TASK GOAL. Locate the line that contains "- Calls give" in the entries below, then repeat it and every following line through the line that contains "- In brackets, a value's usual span", exactly, and no others.

[Data items]
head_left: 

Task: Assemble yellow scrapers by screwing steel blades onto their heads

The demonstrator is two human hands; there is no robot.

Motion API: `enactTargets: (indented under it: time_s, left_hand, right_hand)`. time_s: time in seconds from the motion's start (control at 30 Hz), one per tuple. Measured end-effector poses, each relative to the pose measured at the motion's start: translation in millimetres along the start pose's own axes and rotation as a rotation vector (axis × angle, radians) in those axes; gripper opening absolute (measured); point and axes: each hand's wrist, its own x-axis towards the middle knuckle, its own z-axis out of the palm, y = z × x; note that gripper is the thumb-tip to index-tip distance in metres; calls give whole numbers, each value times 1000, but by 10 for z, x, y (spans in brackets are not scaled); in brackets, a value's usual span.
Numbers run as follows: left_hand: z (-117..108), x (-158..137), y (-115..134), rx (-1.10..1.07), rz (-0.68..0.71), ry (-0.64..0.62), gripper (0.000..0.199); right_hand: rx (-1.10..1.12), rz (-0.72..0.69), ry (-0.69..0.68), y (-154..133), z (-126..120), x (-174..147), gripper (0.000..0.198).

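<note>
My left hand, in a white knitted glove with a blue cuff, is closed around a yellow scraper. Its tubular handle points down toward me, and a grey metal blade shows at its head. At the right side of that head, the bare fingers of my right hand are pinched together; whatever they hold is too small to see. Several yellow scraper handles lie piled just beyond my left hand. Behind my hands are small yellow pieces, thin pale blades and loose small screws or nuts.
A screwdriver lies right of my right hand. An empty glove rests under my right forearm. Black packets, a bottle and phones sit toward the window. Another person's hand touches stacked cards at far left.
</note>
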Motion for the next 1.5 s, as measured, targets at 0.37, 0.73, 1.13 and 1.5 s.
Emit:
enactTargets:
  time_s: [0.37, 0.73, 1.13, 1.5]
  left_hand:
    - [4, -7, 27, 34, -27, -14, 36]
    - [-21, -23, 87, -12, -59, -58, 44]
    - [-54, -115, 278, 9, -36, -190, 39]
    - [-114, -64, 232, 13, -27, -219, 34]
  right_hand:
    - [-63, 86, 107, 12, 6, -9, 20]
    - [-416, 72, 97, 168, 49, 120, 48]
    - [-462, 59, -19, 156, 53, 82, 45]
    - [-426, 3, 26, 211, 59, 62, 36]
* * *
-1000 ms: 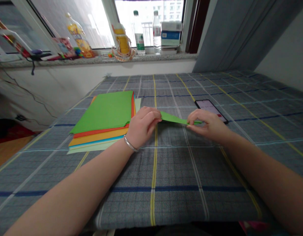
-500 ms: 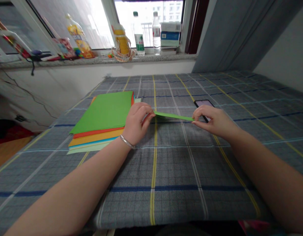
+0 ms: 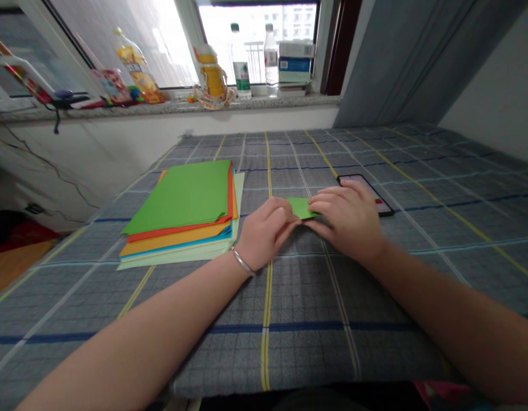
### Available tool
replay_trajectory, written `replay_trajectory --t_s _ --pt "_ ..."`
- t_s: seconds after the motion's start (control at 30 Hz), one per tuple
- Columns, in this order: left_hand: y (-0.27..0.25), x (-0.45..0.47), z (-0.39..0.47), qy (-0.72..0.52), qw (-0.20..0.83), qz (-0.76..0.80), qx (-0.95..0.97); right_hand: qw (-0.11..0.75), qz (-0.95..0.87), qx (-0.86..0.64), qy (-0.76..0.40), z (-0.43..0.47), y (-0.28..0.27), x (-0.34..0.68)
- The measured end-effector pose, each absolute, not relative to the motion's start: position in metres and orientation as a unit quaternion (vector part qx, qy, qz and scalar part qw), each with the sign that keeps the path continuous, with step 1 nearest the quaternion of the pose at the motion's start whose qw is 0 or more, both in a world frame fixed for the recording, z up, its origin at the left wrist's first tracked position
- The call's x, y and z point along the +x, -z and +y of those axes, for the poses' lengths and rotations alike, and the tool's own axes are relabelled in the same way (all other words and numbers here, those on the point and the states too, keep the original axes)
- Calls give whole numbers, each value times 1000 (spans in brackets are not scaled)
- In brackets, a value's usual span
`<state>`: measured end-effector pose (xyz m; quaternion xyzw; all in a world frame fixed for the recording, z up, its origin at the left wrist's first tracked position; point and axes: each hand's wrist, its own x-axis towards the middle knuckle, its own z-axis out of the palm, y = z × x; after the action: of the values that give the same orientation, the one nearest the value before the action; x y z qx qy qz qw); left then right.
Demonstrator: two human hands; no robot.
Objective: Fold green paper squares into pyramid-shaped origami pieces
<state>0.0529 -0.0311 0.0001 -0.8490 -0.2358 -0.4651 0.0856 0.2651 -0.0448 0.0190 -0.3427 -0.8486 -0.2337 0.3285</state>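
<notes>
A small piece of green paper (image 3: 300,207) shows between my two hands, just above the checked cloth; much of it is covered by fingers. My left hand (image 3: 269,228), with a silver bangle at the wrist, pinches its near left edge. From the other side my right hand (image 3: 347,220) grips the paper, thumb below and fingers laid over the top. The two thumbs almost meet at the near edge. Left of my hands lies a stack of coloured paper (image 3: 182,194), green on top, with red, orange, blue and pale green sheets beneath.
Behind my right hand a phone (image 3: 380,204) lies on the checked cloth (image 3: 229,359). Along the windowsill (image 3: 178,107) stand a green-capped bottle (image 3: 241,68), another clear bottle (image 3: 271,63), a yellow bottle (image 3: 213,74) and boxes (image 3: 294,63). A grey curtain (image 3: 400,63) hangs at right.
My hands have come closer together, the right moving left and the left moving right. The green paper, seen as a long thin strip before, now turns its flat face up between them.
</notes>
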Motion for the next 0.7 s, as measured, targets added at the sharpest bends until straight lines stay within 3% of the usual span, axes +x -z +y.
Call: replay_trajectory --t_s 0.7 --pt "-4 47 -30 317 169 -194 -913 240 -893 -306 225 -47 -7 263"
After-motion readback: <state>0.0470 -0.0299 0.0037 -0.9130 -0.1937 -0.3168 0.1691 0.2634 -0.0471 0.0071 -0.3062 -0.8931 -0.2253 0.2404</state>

RESPONSE AREA.
- Calls give whole numbers, each value times 1000 (spans in brackets are not scaled)
- In brackets, a value's usual span

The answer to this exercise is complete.